- _WORK TO COMPLETE_
Please retype the listing below exactly as it stands, skipping any pictures.

- _DATASET SECTION_
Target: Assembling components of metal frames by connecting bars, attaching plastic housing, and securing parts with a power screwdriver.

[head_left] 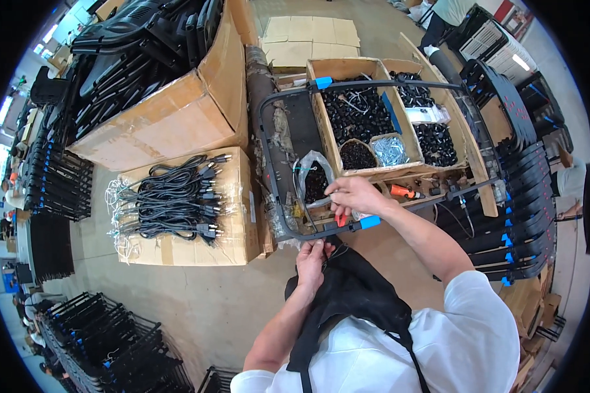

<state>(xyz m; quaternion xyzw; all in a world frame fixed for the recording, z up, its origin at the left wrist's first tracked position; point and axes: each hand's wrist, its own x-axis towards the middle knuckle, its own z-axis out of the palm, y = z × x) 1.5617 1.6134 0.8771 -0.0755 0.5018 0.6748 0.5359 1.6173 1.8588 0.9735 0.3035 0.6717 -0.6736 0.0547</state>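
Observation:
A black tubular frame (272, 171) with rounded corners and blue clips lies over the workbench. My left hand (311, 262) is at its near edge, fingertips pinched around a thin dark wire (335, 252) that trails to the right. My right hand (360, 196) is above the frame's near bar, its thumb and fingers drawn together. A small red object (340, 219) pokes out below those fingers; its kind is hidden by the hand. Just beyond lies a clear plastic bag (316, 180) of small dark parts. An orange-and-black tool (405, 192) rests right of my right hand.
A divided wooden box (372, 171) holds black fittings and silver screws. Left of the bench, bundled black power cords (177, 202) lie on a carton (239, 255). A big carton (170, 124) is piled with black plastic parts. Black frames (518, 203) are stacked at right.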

- _RESPONSE AREA_
Target: Assembling components of metal frames by connecting bars, attaching plastic housing, and securing parts with a power screwdriver.

[head_left] 

<state>(xyz m; quaternion xyzw; all in a world frame fixed for the recording, z up, its origin at the left wrist's first tracked position; point and axes: each hand's wrist, its own x-axis towards the middle knuckle, its own z-axis out of the palm, y = z × x) 1.5617 1.6134 0.8771 -0.0755 0.5018 0.6748 0.5359 1.6173 1.8588 0.9735 0.3035 0.6717 -0.6736 0.0547</state>
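Observation:
A black tubular frame (272, 171) with rounded corners and blue clips lies over the workbench. My left hand (311, 262) is at its near edge, fingertips pinched around a thin dark wire (335, 252) that trails to the right. My right hand (360, 196) is above the frame's near bar, its thumb and fingers drawn together. A small red object (340, 219) pokes out below those fingers; its kind is hidden by the hand. Just beyond lies a clear plastic bag (316, 180) of small dark parts. An orange-and-black tool (405, 192) rests right of my right hand.
A divided wooden box (372, 171) holds black fittings and silver screws. Left of the bench, bundled black power cords (177, 202) lie on a carton (239, 255). A big carton (170, 124) is piled with black plastic parts. Black frames (518, 203) are stacked at right.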

This answer has now been given in full.